View solution in original post

Shamel

Currently, there is UI latency as jobs in your project exceed ~15,000. We've shared alternatives in Known Issues to remediate the issue as we work on a longer term UI latency improvement. We recommend using the Delete and export script if you do not need the old jobs anymore.

kapsakcj

Thank you for the quick reply, Shamel. We will try out these solutions and see if the issue resolves.

nick-youngblut

@Shamel pipeline software such as Nextflow (https://www.nextflow.io/) can easily submit 1000's of jobs to GCP Batch per pipeline run.
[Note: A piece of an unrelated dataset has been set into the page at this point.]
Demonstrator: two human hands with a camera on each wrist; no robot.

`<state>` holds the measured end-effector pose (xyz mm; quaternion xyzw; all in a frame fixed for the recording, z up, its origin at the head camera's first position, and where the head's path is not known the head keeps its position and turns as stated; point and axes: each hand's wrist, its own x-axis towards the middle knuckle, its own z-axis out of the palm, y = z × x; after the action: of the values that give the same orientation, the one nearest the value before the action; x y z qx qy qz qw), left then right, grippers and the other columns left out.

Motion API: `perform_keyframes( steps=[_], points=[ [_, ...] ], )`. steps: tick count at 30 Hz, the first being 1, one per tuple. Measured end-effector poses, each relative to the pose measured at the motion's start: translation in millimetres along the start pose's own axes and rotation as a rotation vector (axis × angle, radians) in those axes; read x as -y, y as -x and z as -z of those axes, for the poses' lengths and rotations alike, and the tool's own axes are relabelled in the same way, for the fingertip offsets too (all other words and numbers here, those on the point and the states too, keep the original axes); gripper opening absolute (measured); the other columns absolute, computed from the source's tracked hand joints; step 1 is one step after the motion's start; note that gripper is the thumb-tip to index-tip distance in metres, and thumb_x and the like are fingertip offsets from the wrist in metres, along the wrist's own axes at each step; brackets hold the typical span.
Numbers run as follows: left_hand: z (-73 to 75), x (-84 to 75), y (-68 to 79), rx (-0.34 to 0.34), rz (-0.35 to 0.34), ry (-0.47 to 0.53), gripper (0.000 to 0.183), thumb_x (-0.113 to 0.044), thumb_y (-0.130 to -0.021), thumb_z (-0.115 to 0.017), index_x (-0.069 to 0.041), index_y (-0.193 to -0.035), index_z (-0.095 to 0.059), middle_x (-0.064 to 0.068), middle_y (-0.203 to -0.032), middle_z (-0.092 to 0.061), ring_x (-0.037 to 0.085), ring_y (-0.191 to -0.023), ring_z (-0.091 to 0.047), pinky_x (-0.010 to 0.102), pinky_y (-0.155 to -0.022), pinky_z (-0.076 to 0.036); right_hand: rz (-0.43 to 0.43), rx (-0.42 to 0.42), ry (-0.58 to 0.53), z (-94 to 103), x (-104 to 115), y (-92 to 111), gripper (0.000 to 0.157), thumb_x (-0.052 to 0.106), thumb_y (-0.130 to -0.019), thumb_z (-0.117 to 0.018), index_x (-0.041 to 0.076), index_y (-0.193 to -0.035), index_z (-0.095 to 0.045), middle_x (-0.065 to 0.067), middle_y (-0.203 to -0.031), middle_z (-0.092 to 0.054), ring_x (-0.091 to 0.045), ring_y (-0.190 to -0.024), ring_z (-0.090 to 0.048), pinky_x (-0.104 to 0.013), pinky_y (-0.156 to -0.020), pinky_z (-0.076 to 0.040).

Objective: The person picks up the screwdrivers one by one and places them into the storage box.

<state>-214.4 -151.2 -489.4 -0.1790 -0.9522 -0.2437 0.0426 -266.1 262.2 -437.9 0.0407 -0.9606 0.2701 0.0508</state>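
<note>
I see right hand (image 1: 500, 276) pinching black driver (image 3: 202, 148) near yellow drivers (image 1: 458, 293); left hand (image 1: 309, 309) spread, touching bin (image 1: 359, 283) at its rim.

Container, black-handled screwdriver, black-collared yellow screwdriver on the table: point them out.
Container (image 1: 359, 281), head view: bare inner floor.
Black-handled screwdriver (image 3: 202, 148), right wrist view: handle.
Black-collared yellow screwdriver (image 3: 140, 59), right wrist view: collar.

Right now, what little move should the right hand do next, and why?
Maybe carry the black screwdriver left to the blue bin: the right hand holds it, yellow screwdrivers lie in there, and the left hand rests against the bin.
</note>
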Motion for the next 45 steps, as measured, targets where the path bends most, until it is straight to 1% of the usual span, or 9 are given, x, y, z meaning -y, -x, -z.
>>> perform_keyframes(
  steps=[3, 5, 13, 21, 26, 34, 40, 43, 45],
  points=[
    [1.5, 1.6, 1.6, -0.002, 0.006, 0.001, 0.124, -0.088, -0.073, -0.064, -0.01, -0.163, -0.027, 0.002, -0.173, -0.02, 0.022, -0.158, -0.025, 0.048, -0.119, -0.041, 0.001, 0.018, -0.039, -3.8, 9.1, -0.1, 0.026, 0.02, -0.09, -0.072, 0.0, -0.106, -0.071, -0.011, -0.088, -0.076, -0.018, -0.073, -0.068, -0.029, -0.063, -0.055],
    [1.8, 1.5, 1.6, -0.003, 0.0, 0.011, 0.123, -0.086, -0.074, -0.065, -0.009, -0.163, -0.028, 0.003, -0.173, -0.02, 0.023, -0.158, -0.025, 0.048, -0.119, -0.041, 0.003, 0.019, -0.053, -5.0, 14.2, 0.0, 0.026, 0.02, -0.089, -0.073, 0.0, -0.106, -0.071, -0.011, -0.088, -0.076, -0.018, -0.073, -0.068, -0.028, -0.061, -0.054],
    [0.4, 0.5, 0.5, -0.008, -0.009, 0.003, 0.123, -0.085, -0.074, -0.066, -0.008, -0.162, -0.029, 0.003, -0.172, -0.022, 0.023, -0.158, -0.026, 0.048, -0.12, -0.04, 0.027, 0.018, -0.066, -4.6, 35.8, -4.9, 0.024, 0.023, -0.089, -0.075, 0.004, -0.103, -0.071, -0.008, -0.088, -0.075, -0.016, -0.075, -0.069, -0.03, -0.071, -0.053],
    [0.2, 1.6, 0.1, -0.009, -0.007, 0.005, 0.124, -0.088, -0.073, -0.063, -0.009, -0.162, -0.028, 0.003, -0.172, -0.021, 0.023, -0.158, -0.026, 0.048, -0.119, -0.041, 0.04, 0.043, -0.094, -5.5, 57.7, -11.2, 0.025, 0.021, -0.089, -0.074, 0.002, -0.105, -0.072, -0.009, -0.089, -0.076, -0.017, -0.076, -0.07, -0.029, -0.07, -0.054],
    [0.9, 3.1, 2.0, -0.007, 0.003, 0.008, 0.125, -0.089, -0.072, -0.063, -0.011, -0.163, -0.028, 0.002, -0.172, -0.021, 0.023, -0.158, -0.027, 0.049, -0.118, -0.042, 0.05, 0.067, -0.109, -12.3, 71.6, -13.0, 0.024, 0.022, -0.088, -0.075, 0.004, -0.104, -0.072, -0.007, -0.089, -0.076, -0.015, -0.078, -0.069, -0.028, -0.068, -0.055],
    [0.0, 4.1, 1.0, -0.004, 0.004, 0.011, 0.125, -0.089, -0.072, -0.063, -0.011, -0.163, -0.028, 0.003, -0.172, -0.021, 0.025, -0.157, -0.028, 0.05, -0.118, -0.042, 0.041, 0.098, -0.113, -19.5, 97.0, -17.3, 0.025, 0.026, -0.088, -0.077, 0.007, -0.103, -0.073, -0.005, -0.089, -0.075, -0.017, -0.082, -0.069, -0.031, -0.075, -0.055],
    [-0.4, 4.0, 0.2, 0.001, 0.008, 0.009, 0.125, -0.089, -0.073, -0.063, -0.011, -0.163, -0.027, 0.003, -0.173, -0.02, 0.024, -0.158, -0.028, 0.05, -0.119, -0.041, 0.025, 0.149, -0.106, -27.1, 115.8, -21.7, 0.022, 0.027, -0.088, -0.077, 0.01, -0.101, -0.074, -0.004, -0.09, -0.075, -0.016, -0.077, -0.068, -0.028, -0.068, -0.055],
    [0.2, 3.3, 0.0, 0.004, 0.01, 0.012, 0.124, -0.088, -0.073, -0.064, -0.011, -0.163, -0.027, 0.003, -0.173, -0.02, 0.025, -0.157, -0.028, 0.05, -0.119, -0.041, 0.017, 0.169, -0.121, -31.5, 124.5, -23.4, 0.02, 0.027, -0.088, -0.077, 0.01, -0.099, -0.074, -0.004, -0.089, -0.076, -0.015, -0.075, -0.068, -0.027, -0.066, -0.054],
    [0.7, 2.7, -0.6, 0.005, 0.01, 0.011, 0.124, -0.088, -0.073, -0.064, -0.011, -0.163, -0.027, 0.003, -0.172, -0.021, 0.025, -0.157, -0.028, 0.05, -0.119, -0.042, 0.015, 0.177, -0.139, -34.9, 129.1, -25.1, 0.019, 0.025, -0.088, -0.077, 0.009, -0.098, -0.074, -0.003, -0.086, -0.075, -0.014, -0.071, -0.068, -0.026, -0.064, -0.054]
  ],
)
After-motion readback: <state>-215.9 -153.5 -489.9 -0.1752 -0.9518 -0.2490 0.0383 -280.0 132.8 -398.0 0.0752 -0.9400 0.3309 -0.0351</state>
High latency in the GCP console with even a few 1000 jobs in Batch is a big problem for assessing the status of jobs submitted by pipeline software such as Nextflow.

I'm surprised that the GCP Batch console latency is so high, given that Google products are generally known for low latency.

nick-youngblut

At least for me, the "Date created" column in the GCP Batch Job list table defaults to oldest-first, but newest-first would be a much more useful default.
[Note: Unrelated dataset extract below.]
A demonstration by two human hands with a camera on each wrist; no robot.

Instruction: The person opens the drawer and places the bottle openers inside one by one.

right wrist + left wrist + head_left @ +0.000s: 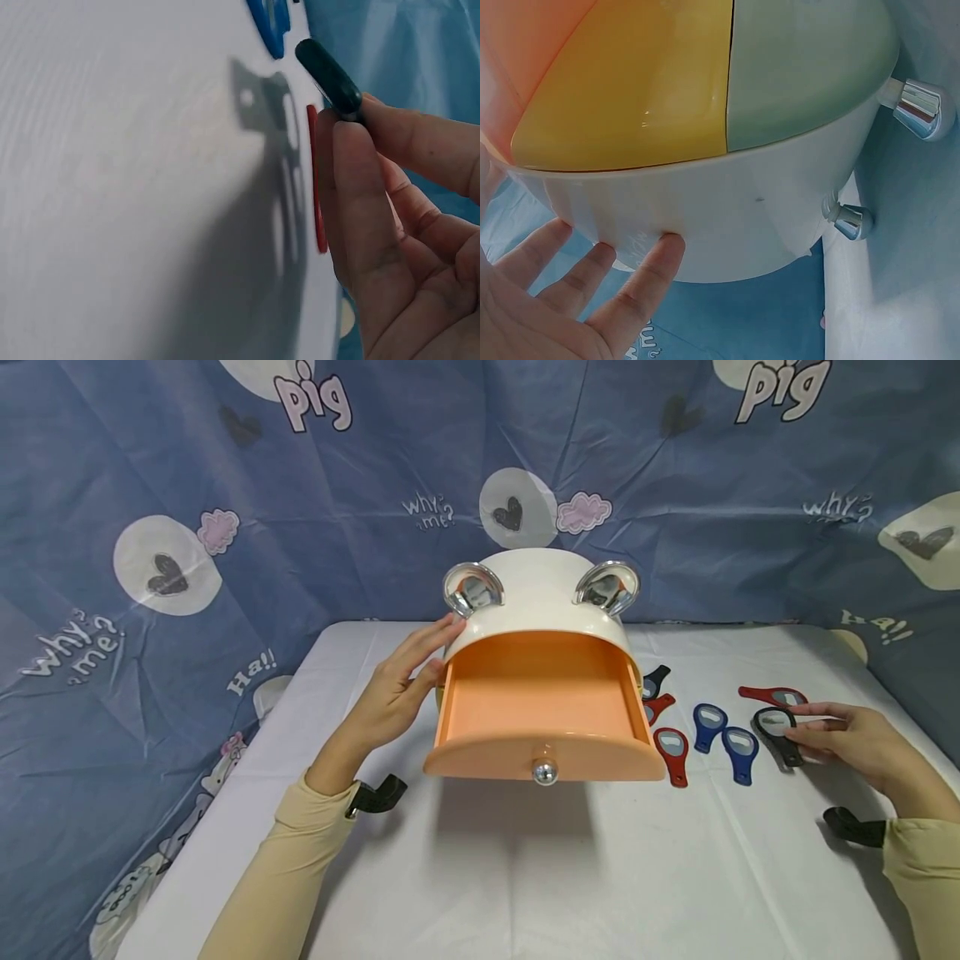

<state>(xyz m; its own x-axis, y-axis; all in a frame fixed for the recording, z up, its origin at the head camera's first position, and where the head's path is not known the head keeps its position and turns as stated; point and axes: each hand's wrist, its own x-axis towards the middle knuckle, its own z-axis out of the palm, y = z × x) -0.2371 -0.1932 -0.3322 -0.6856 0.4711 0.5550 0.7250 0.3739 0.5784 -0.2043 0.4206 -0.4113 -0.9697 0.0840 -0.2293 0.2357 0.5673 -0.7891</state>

Moreover, if I try to change the ordering by clicking on the "Date created" column, I always get the error: "Sorry, the server was not able to fulfill your request."
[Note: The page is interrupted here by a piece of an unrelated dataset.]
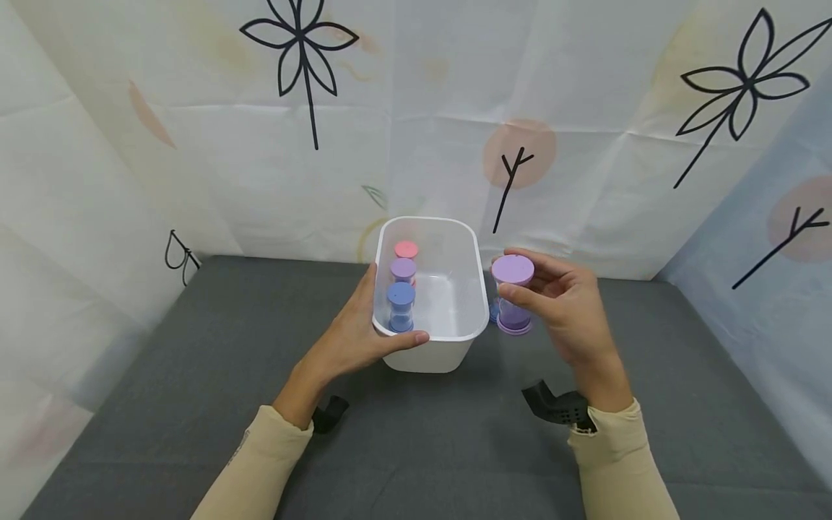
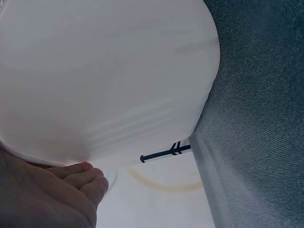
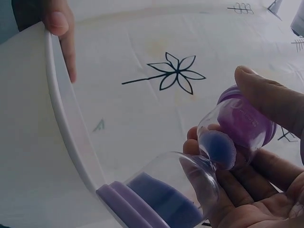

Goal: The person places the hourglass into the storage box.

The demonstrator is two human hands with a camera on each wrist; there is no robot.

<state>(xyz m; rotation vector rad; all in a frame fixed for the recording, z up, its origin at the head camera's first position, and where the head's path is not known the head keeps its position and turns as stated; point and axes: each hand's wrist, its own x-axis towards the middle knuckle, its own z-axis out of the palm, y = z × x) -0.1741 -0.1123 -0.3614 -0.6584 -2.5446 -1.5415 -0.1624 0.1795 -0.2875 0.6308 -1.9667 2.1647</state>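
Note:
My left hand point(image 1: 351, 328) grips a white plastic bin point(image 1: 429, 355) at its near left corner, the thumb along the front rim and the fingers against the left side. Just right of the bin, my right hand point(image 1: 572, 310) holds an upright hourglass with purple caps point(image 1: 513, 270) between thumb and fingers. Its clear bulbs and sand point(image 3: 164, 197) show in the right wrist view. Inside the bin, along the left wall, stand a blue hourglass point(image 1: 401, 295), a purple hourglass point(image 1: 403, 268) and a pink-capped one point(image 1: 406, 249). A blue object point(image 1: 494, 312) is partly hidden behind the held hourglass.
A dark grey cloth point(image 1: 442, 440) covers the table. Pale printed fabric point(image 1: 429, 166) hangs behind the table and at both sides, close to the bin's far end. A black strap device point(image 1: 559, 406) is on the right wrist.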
Due to this issue, trying to view the latest GCP Batch jobs via the console is extremely slow and tedious.

nick-youngblut

@Shamel you recommend:

>We recommend using the Delete and export script if you do not need the old jobs anymore.

... but that involves the convoluted process of 1) creating a big query dataset and table, 2) exporting the jobs into the big query table, and 3) deleting the exported jobs.

Why can't one simply use the glcoud CLI?

Moreover, why isn't this feature available via the GCP Console, given the high latency issues?

Shamel

The long term solution is in the works and is on track to roll out soon. This should address the current UI latency issues with the job list page. We apologize for the inconvenience.

atlasai-bborie

You'll want to set up a cron job that prunes jobs at some regular cadence. Your screenshot has 20,000+ completed (succeeded and failed) jobs. In my experience with GCP Batch, anything around or more than 1300 jobs will make the UI (or gcloud) laggy.

I have a cron job in Cloud Scheduler that triggers a Cloud Run Job every 6 hours to sweep one GCP Project's Batch jobs and delete anything older than X days (depends on the project)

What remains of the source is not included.